For the material below, output exactly the span from the line with "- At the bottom" to the line with "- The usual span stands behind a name", including both, and nothing besides.
Dataset section Start Marker
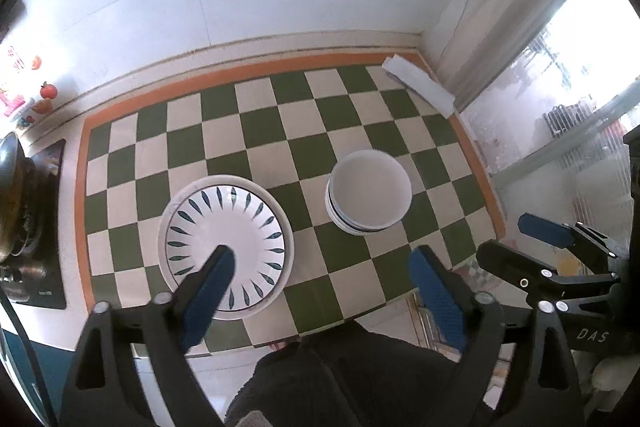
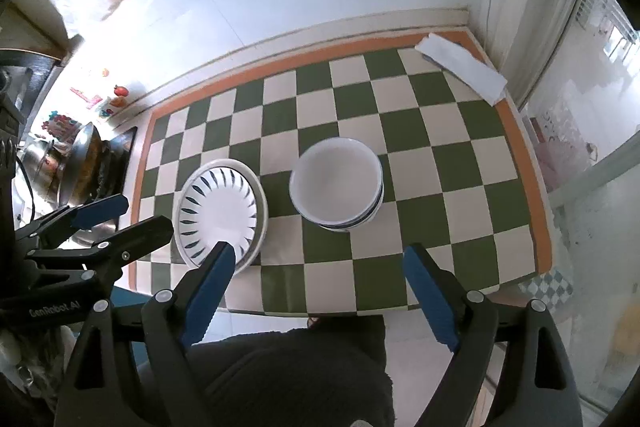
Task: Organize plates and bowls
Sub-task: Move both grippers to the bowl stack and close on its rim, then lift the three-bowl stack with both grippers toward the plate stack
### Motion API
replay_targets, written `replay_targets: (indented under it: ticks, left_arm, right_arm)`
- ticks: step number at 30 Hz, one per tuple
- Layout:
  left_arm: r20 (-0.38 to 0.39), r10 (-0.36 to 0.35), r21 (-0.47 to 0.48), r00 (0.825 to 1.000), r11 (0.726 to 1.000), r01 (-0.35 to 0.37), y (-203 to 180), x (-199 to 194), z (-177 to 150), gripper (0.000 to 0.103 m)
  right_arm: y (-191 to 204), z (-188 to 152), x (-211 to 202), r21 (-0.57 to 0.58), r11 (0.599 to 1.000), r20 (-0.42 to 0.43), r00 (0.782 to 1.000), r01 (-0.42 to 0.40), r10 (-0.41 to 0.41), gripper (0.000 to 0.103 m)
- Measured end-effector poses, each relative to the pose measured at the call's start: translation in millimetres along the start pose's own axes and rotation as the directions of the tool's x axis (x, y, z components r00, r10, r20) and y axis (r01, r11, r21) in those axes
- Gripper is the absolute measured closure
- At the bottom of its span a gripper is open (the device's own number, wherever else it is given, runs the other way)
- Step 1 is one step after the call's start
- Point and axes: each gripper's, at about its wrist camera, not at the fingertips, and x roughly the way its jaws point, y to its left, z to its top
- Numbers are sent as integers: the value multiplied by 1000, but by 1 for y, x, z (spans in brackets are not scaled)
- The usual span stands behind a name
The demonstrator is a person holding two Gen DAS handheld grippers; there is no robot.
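Both views look steeply down on a table covered by a green-and-cream checkered cloth [image 1: 256, 131] with an orange border.

Left wrist view: my left gripper [image 1: 324, 291] stands wide open, its blue-padded fingers [image 1: 208, 299] spread with nothing between them. The left finger's tip overlaps, in the picture, the near part of the stack of plates [image 1: 226, 241] — whether it touches I cannot tell, though it appears to hang above. The top plate is white with a ring of dark leaf-shaped marks; a plain white rim of a larger plate shows beneath it. To the right of the plates, apart from them, sits the stack of bowls [image 1: 370, 191], white, with dark-lined rims showing at the lower edge. My right gripper [image 1: 516, 239] enters at the right edge, its jaws parted and empty.

Right wrist view: my right gripper [image 2: 320, 267] is likewise wide open and holds nothing; the bowls lie beyond the gap, the plates beyond its left finger. My left gripper shows at the left edge, open.

A folded white paper [image 1: 420, 85] lies at the cloth's far right corner. A dark stove with a pan [image 2: 84, 163] stands left of the cloth — my dark-clothed lap [image 2: 288, 379] fills the bottom of both views.
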Motion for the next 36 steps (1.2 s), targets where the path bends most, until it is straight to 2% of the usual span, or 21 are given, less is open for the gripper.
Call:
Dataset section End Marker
- _Your response_:
- At the bottom of its span a gripper is open (the device's own number, wherever else it is given, runs the other way)
- Step 1 is one step after the call's start
- Point and axes: each gripper's, at about its wrist camera, not at the fingertips, and x roughly the way its jaws point, y to its left, z to its top
- Numbers are sent as integers: the value multiplied by 1000, but by 1 for y, x, z (spans in brackets are not scaled)
- The usual span stands behind a name

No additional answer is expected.